Tim Nelson was a very convincing Sweeney, imposing in physique and looking older than his years, so that the story of his fifteen years exile and subsequent return had an immediate dramatic plausibility to it. A member of the male-voice choir Only Men Aloud! (winners of the BBC competition Last Choir Standing), Nelson was well able to handle the vocal requirements of the part and was a commanding stage presence. Lucy Phillips, currently studying for a BA in English and Drama in Cardiff, was a feisty Mrs Lovett, her performance wholly plausible as a characterisation and her singing full of gusto and humour - even if her cockney accent rather came and went! As Judge Turpin, Steffan Jones never entirely overcame the problem of his obvious youth in a role which needs him to be a believable antagonist to Sweeney, an antagonist central to the history of Sweeney and his family; but that was hardly the singer’s fault, and it would be unfair to criticise him for it. Fairer to praise – deservedly – his vocal contributions, which were assured and often powerful. As the Judge’s sidekick, Beadle Bamford, Sion Owen was a figure of oleaginous sycophancy and moments of appropriate menace. As the obligatory pair of young lovers which such a dramatic scheme requires, Emily Griffiths and Chris Jacobson were well-matched, the one beautiful, the other handsome, and both very decent singers – Emily Griffiths’ soprano voice being particularly pleasing. Michael Riseley gave a delightful cameo performance as Danny O’Higgins, initially disguised as Adolfo Pirelli, the gaudy Italian barber. In the Italianate aspect of his role, Risely interpreted very pleasantly the passages of operatic pastiche in Sondheim’s writing for the character. Shoshana Pavett was an appropriately disturbing presence as the mad beggar woman and Ben Francis made a more plausible Tobias Ragg than some I have seen, inhabiting the role with a fair certainty of touch.
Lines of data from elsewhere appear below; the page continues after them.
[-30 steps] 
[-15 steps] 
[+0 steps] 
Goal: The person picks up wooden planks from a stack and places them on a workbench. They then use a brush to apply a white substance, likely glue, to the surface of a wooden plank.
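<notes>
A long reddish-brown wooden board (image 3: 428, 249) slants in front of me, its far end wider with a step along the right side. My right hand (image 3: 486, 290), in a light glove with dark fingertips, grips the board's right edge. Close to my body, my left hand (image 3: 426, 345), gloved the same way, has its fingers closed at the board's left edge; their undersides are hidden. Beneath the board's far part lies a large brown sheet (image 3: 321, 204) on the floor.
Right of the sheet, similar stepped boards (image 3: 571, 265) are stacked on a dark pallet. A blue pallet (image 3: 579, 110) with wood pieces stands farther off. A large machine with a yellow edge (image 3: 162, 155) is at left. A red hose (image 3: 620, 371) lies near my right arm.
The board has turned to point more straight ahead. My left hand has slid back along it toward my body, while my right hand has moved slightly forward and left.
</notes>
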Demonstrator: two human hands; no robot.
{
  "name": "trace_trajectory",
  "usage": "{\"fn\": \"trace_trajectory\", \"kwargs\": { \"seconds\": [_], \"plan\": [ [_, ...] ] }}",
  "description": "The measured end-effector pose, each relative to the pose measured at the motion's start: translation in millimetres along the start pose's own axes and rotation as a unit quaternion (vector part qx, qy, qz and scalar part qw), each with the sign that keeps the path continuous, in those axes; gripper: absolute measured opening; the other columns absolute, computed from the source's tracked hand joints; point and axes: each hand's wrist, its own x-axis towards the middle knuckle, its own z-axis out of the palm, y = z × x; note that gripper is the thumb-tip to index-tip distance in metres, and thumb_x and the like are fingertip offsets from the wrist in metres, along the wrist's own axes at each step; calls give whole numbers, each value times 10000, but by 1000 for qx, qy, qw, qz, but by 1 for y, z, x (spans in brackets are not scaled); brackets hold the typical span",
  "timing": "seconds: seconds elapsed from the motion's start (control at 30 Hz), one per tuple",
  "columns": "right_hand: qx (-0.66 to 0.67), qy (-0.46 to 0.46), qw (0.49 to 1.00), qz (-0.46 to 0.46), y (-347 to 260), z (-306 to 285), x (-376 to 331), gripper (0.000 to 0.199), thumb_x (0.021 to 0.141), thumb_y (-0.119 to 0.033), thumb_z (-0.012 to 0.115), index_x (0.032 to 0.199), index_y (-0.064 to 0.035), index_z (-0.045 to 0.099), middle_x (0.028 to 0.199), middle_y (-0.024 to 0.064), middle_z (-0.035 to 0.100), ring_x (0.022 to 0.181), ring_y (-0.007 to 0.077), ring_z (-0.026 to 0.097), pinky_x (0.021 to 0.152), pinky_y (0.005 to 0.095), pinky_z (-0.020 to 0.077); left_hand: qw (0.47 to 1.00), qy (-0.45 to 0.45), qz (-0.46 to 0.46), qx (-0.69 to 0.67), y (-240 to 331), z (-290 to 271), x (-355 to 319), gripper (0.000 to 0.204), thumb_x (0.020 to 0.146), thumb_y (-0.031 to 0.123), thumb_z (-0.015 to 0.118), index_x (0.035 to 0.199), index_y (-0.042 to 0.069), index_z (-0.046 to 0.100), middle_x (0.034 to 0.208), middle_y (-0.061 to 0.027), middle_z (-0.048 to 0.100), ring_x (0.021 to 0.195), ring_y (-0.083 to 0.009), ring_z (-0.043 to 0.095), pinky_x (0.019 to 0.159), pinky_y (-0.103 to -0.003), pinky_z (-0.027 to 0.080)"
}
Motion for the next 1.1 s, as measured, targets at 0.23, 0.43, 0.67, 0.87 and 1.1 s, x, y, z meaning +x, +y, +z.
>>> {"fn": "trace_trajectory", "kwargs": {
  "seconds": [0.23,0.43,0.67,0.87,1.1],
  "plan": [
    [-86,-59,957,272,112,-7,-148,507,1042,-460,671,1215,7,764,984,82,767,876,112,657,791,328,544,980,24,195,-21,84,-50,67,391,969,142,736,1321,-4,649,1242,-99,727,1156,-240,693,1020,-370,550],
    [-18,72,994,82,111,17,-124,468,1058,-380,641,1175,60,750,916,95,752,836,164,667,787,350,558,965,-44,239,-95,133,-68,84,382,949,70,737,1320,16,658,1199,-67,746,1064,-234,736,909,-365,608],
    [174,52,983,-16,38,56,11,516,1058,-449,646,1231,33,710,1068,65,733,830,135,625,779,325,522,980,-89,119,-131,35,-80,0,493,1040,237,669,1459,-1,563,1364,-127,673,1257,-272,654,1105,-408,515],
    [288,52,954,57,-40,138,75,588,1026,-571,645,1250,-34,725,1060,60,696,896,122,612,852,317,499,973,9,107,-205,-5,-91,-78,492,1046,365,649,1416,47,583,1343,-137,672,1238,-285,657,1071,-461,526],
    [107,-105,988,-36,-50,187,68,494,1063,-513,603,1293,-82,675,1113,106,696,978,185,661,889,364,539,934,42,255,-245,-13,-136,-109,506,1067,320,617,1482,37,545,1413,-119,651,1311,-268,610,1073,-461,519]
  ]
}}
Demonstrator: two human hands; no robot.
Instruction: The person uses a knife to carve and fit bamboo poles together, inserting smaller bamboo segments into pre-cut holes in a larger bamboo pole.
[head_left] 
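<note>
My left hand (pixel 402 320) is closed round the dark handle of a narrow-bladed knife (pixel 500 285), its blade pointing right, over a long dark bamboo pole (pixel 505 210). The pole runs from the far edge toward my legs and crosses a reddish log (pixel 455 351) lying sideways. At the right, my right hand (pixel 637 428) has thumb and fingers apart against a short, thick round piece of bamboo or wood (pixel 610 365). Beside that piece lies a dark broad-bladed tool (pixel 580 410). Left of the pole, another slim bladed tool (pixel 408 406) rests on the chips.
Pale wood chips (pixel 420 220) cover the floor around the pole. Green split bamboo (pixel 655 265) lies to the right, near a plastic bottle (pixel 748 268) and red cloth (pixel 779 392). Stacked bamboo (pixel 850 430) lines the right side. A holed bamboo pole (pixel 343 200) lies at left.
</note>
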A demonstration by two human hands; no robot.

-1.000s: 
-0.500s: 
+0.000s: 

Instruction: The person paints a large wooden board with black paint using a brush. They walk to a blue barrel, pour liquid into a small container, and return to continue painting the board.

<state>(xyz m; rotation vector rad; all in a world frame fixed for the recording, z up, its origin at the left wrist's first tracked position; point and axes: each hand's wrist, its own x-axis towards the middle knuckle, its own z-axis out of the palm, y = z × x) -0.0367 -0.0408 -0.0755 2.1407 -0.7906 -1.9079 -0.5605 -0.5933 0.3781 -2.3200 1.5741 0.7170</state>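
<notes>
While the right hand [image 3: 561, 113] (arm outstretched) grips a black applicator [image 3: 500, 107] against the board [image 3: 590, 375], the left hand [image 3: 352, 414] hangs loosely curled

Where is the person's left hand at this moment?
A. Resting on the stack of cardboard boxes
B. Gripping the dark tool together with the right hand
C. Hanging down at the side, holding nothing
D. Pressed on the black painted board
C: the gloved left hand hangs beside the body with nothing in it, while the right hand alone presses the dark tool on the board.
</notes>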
The chorus were exemplary in their contributions, both vocally and in terms of their movement in crowd scenes, full of a kind of desperate animation, the bursts of manic energy and contrasting stillness the product of lives lived close to the boundaries of poverty and starvation, with madness and social affectation evidently close cousins too. The ten-strong instrumental ensemble played Sondheim’s intriguing score with panache and vibrancy, relishing the unexpected harmonies and the moments of contrapuntal complexity, all clearly benefiting from the obvious understanding of experienced conductor Fergus Sheil.

Sondheim once described Sweeney Todd as a “black operetta” – which seems a pretty good way of describing it, its grand guignol stylised into the conventions of a ‘safe’ genre, with the horror and the sense of safety constantly destabilising one another in a (theatrically and musically) stimulating fashion. The tonal balance was well achieved here – the coming together of madness, murder and innocent love at the work’s conclusion worked particularly well and made for a properly unsettling conclusion to the evening. There have been far more lavish productions of Sweeney Todd which have had less to say about the work – and have said their less without so much panache and enthusiasm.